The school was founded as the Beverly College of Law in 1966, and was originally located in the Hancock Park area of Los Angeles' Westside. It was a private, nonprofit educational institution intended to meet the growing need for a law school in the Los Angeles metropolitan area.
In 1974, the Whittier College Board of Trustees voted to merge the Beverly College of Law into Whittier College. In 1975, the Law School became known as the Whittier College School of Law and later as Whittier Law School. In response to a significant gift to the Law School, the Hancock Park building was dedicated as the Ross McCollum Law Center during a ceremony at which Supreme Court Associate Justice Byron R. White presented the major address.

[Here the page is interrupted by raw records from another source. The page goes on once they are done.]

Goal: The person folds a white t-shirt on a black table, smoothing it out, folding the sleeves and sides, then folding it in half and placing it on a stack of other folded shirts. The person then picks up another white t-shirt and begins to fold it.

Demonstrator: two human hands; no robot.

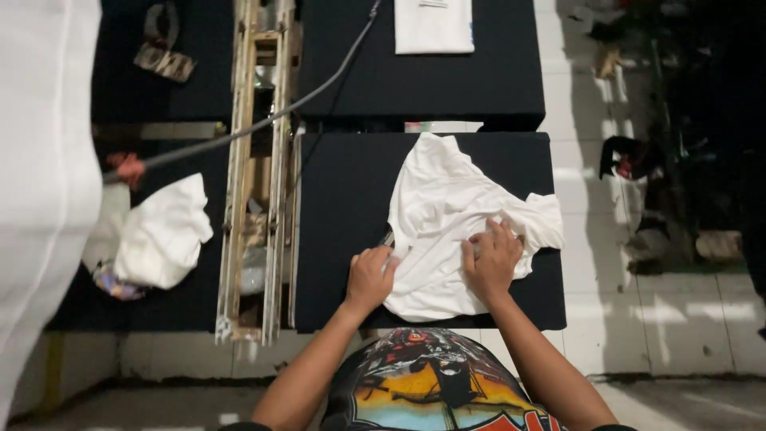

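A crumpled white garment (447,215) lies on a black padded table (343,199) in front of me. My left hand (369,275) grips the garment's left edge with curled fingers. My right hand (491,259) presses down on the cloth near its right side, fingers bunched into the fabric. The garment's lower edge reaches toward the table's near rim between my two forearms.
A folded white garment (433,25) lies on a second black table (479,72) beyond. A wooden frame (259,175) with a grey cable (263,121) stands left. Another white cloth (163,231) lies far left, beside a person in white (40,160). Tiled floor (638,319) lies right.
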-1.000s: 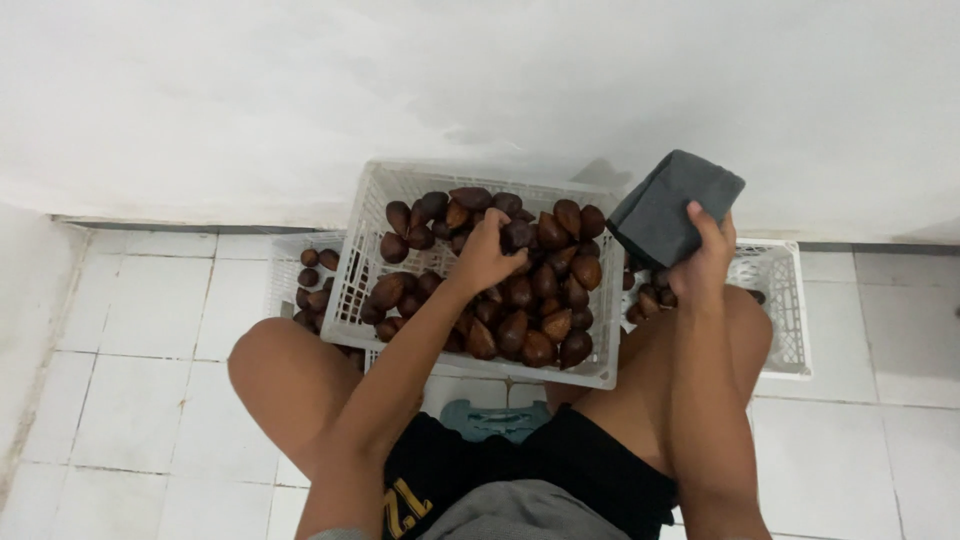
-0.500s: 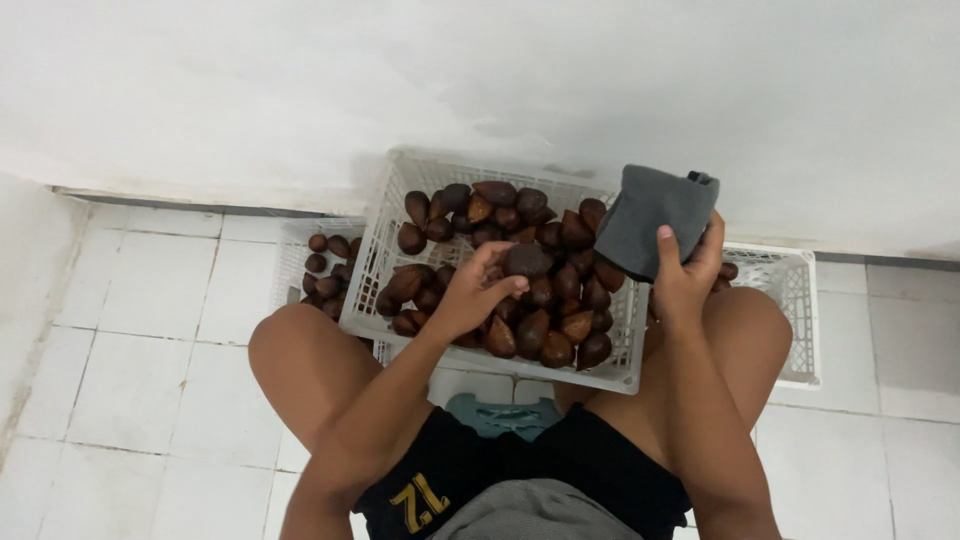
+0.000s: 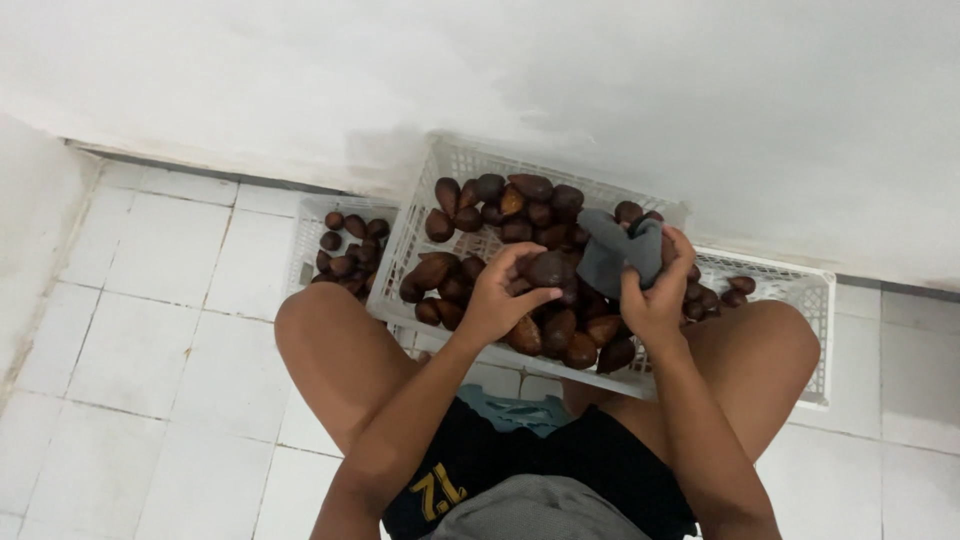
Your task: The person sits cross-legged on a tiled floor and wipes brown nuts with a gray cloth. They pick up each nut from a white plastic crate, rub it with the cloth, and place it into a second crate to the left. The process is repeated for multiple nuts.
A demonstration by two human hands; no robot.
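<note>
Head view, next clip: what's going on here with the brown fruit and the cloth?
A person sits on the white tiled floor with a white plastic lattice crate of brown scaly fruits between their knees. The left hand holds one dark brown scaly fruit just above the pile, and the right hand holds a crumpled dark grey cloth right beside it. Two more white crates flank the middle one: the left crate holds a few fruits, the right crate only some at its near end.
</note>
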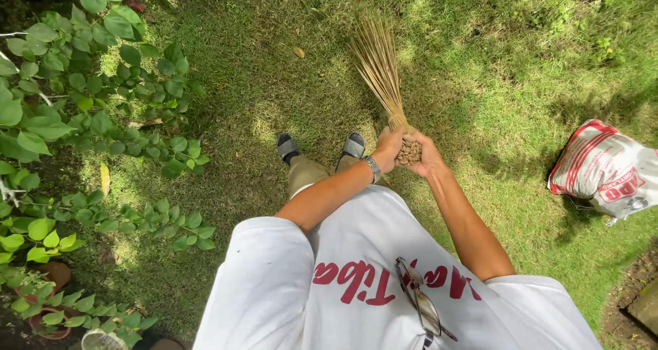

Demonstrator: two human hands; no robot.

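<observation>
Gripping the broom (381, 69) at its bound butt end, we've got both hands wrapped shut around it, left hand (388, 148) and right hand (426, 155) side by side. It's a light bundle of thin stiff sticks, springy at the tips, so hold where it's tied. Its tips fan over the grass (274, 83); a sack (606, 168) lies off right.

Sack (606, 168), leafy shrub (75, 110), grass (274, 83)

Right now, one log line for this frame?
left hand: grips broom top | right hand: grips same bundle end | broom: tips on grass | sack: lying at right
</observation>
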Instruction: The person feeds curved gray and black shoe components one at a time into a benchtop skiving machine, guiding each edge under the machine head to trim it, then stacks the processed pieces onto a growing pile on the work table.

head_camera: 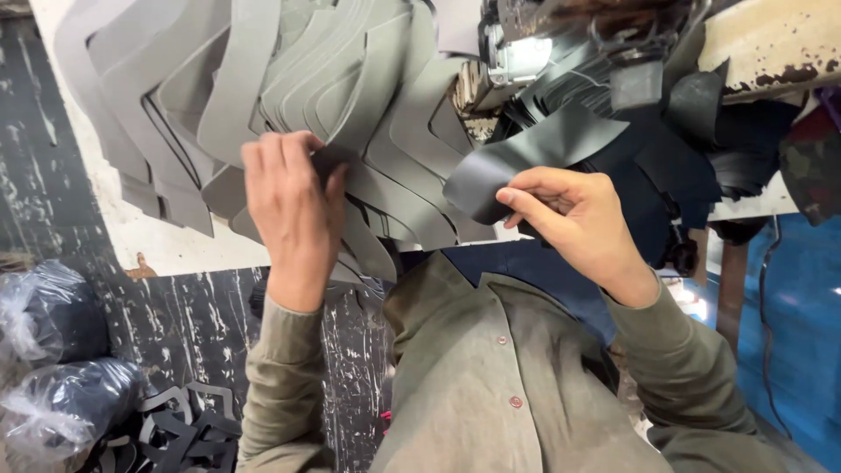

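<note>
Left hand [293, 206] grip pinching grey cutouts [289, 88] | right hand [574, 219] grip pinching dark strip [526, 153]

**Worktable and load**

Pale, scuffed worktable [158, 241] carried a fanned heap of grey V-shaped cut pieces [263, 96], overhanging its near edge. Darker black pieces [701, 149] lay piled at its right end. Sewing machine [526, 44] stood behind them.
</note>
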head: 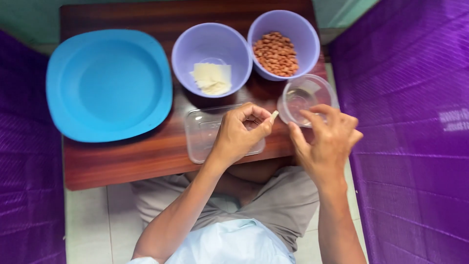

During the 1990s, the Law School, along with leaders at Whittier College, decided to relocate the campus to Orange County in order to satisfy space needs and in response to requests by the community for an ABA law school in Orange County. In 1996, the college acquired the present 14-acre campus in Costa Mesa, remodeled the buildings on the site to accommodate the needs of the Law School, and moved the faculty and students over a period of three years. In 1997, the move was completed and Supreme Court Associate Justice Anthony Kennedy gave the major address at the opening ceremony.
In 2013, Chief Justice of California Tani Cantil-Sakauye spoke at the grand opening of the law school's 4,400 square feet (410 m2) court room. A substantial amount of the funds to build the new $2 million facility was donated by Paul Kiesel, a Whittier alumnus and partner at Kiesel Law, LLP. Over 150 contributors, including alumni, faculty, judges, law firms, members of the Orange County community, and Whittier Law School student groups, were responsible for the remainder.